5) What, you expected that Justin Trudeau was actually going to keep his promises on Senate reform and proportional representation? [Killing me]

And in other news, the Peterborough Mosque has found a new temporary home at the Peterborough Synagogue (I know their president personally, he is a very good man).

The Mosque received enough money in donations to cover the costs of their repairs, which thankfully were mostly smoke damage. In fact, the Imam had to ask people to stop donating.

The Mosque building itself will be back in service in a few weeks after the renovations are done.
 
Posted by Stetson (# 9597) on :
 
SPK wrote:

quote:
3) The Constitution requires unanimous consent of All Ten Provinces for Senate reform, which gives Quebec or PEI outsized bargaining leverage. All Ten Provinces haven't agreed on anything since the 1940's.

Well, actually, all 10 PREMIERS agreed on Meech Lake in 1987, until Clyde Wells came along and reversed Newfoundland's support, and Elijah Harper blocked assent in the Manitoba legislature.

And I'm pretty sure they all agreed on Charlottetown, didn't they? Unfortunately, their people, in droves, did not.

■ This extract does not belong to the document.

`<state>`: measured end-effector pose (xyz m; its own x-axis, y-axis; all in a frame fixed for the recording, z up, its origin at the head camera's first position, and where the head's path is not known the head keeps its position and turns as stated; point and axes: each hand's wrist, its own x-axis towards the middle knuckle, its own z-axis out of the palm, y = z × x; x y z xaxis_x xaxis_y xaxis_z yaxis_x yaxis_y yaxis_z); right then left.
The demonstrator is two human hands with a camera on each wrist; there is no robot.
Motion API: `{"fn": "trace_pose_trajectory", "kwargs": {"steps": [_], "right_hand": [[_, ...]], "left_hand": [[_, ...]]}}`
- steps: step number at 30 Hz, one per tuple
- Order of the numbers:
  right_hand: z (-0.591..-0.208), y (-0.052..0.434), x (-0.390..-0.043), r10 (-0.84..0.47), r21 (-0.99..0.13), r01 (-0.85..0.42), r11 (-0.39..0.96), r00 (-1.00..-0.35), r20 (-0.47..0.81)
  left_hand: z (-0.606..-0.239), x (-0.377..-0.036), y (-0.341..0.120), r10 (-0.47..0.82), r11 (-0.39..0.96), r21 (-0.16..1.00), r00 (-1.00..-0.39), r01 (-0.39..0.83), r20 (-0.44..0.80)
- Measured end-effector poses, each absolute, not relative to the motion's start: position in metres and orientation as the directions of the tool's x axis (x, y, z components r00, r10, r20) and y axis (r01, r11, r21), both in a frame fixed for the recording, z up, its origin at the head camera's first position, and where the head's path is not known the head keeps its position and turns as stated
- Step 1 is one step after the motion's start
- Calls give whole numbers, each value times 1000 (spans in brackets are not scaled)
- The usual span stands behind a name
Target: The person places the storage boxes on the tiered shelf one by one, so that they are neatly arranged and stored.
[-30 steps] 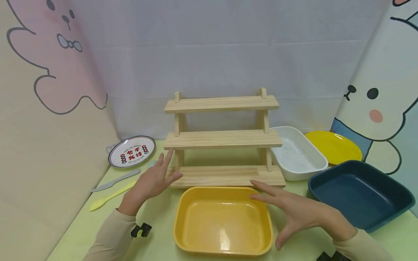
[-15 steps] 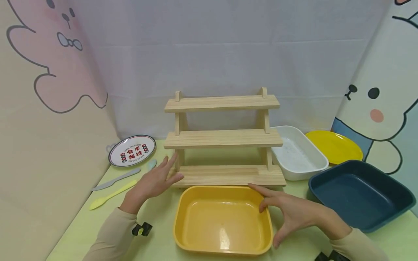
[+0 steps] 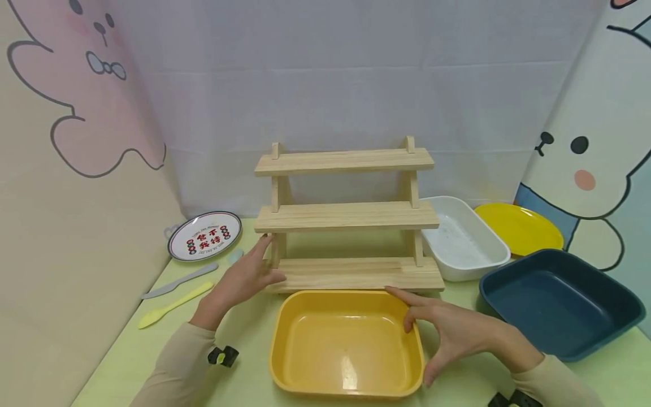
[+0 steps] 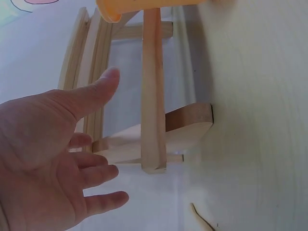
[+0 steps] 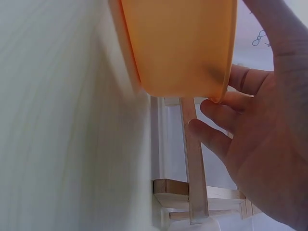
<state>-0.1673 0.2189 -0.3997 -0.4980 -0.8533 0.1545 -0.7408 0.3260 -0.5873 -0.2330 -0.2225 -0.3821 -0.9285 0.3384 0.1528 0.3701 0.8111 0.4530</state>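
Right hand (image 3: 458, 333) at the far right corner of the yellow dish (image 3: 347, 343) – fingers curling on its rim, no firm grip yet. Dish sits on the table just before the wooden rack (image 3: 347, 217). Left hand (image 3: 244, 280) spread and holding nothing by the rack's left end – next likely needs a grip there.

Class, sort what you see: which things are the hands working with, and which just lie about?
In hand: right hand on yellow tray; left hand at wooden rack.

Lying about: white dish, blue tray, yellow plate, printed plate, utensils.
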Motion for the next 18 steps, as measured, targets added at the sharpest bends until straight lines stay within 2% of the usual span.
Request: {"fn": "trace_pose_trajectory", "kwargs": {"steps": [12,18], "right_hand": [[-400,218,-169,-853,-569,-758,318,-490,177],[-403,217,-172,-830,-599,-765,237,-480,285]], "left_hand": [[-397,-240,-230,415,768,500,-905,401,90],[-395,-239,-230,467,742,502,-880,444,88]]}}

[ 07. December 2015, 15:56: Message edited by: Stetson ]
 
Posted by Stetson (# 9597) on :
 
SPK wrote:

quote:
1) Pretty much every provincial legislature and government is opposed to Senate reform, for one reason or another. Ontario, BC and Alberta are underrepresented and don't want to cede more influence to smaller provinces.
Alberta under the Tories was still supporting Senate reform, and engaging in goofy self-declared "senate elections", as recently as 2012. That'll probably change with the NDP, who have little interest in the right-wing, corporate-backed populism that propelled the old "Triple E" movement.
 
Posted by Augustine the Aleut (# 1472) on :
 
Voters in Alberta and BC both rejected the Charlottetown Accord in 1992, along with five other provinces-- that measure proposed that each province get six senators, either elected by the people or by the provincial assembly at the province's choice. That was the chance for an elected Senate. Tinkering is all that's possible, so I am interested in watching how the tinkering works out-- I should prepare an application for a Senate seat.
 
Posted by Sober Preacher's Kid (# 12699) on :
 
But the Senate is like the Vice-Presidency of the United States.... we don't like to bury people before they're actually dead.

This was probably the root of Patrick Brazeau's problems.